• Data shown:
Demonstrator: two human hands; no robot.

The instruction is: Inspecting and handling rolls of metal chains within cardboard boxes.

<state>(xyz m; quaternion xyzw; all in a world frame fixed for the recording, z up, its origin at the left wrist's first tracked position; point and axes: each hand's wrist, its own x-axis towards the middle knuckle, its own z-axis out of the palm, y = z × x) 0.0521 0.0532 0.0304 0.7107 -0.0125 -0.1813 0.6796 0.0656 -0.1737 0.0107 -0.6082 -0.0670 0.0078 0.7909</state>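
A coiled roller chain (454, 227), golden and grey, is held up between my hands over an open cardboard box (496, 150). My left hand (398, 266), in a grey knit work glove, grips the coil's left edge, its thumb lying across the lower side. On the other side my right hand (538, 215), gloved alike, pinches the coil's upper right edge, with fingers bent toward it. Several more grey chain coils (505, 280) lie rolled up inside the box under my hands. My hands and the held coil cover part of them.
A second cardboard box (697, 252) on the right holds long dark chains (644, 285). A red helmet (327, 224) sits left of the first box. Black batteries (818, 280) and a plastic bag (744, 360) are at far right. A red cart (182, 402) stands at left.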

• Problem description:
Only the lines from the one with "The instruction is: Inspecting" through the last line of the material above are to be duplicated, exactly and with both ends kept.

• Exercise output:
The instruction is: Inspecting and handling rolls of metal chains within cardboard boxes.

<state>(xyz m; quaternion xyzw; all in a world frame fixed for the recording, z up, its origin at the left wrist's first tracked position; point and axes: each hand's wrist, its own x-axis towards the middle knuckle, its own z-axis out of the palm, y = z × x) 0.0521 0.0532 0.0304 0.7107 -0.0125 -0.1813 0.6796 0.0656 -0.1737 0.0107 -0.6082 -0.0670 0.0078 0.7909</state>
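A coiled roller chain (454, 227), golden and grey, is held up between my hands over an open cardboard box (496, 150). My left hand (398, 266), in a grey knit work glove, grips the coil's left edge, its thumb lying across the lower side. On the other side my right hand (538, 215), gloved alike, pinches the coil's upper right edge, with fingers bent toward it. Several more grey chain coils (505, 280) lie rolled up inside the box under my hands. My hands and the held coil cover part of them.
A second cardboard box (697, 252) on the right holds long dark chains (644, 285). A red helmet (327, 224) sits left of the first box. Black batteries (818, 280) and a plastic bag (744, 360) are at far right. A red cart (182, 402) stands at left.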

This answer is complete as it stands.